▸ **Activity**
Write out the data exactly from its first line onward, ending with the line in which "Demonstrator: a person" appears.

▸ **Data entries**
[Start of Attachment]
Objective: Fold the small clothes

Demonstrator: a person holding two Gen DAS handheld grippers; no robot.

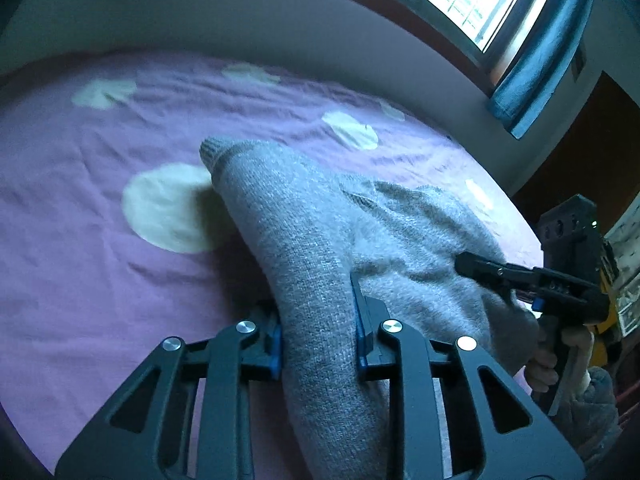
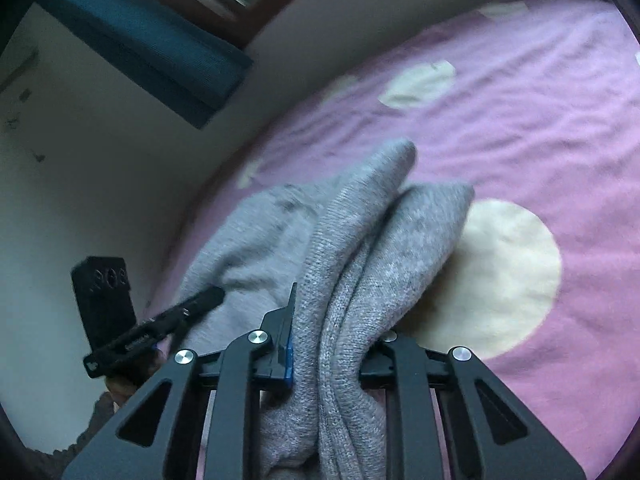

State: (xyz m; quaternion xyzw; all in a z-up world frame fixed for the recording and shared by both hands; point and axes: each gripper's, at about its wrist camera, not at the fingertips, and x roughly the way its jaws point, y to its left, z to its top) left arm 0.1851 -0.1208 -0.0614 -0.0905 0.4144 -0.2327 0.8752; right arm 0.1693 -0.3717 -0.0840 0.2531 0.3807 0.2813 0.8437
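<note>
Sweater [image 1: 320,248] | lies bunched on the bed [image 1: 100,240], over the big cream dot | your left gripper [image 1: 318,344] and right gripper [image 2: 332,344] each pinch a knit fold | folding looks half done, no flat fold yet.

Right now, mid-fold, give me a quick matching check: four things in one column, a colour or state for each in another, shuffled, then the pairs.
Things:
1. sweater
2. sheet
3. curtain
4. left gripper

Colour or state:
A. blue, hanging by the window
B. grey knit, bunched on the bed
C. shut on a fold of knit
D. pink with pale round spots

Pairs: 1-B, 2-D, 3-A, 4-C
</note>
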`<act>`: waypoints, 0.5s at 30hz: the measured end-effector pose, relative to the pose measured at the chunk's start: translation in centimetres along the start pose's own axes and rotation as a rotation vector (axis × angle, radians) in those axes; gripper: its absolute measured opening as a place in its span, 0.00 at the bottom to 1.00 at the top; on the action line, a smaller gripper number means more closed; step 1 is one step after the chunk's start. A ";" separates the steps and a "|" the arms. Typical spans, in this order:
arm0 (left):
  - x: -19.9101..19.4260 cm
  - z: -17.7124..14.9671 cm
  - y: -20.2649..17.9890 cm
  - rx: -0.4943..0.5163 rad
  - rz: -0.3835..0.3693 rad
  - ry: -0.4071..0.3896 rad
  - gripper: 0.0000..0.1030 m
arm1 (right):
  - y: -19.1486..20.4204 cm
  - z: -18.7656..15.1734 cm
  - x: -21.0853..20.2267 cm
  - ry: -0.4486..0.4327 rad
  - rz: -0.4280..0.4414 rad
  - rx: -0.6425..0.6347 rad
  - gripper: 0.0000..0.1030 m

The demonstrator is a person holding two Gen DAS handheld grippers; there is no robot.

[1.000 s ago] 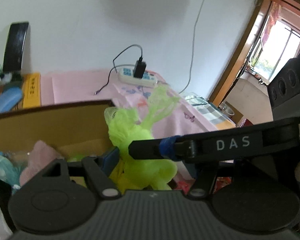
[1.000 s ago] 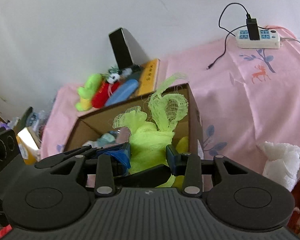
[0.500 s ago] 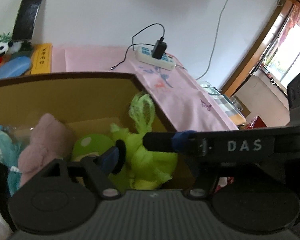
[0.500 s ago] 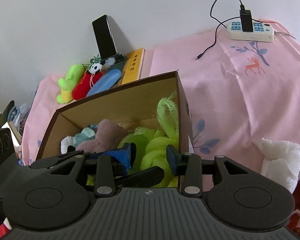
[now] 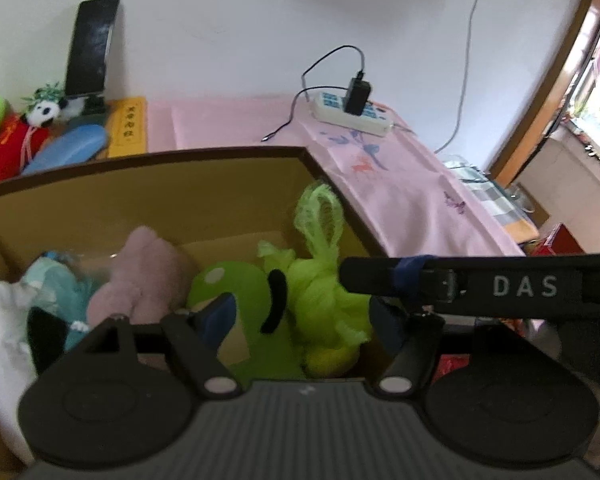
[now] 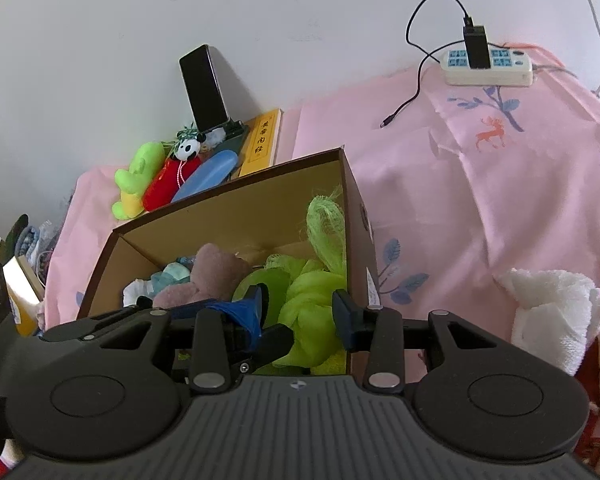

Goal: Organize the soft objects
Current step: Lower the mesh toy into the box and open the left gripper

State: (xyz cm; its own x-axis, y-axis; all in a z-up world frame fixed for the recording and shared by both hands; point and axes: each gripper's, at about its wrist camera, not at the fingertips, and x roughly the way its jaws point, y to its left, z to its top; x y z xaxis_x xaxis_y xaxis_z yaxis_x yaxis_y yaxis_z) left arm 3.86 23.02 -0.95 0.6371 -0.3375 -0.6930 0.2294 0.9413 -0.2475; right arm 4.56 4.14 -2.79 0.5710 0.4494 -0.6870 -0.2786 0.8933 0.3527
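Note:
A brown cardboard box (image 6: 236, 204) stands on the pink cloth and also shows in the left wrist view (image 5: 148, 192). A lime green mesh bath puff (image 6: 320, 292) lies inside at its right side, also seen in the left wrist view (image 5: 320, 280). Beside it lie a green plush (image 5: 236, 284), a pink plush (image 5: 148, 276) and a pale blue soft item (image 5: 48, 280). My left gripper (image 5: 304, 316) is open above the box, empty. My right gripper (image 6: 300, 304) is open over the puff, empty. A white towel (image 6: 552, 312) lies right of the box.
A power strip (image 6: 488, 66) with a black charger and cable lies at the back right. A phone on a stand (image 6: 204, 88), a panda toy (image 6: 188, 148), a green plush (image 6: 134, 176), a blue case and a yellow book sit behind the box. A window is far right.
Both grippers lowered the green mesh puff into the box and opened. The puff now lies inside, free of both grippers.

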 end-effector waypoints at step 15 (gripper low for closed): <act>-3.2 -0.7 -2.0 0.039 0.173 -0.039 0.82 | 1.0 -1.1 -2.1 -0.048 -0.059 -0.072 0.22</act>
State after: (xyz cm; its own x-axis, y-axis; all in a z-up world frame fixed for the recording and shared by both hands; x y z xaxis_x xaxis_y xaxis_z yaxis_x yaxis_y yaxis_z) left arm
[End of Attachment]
▸ **Task answer**
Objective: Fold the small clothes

Demonstrator: a person holding two Gen DAS handheld grippers; no robot.

This is the complete answer.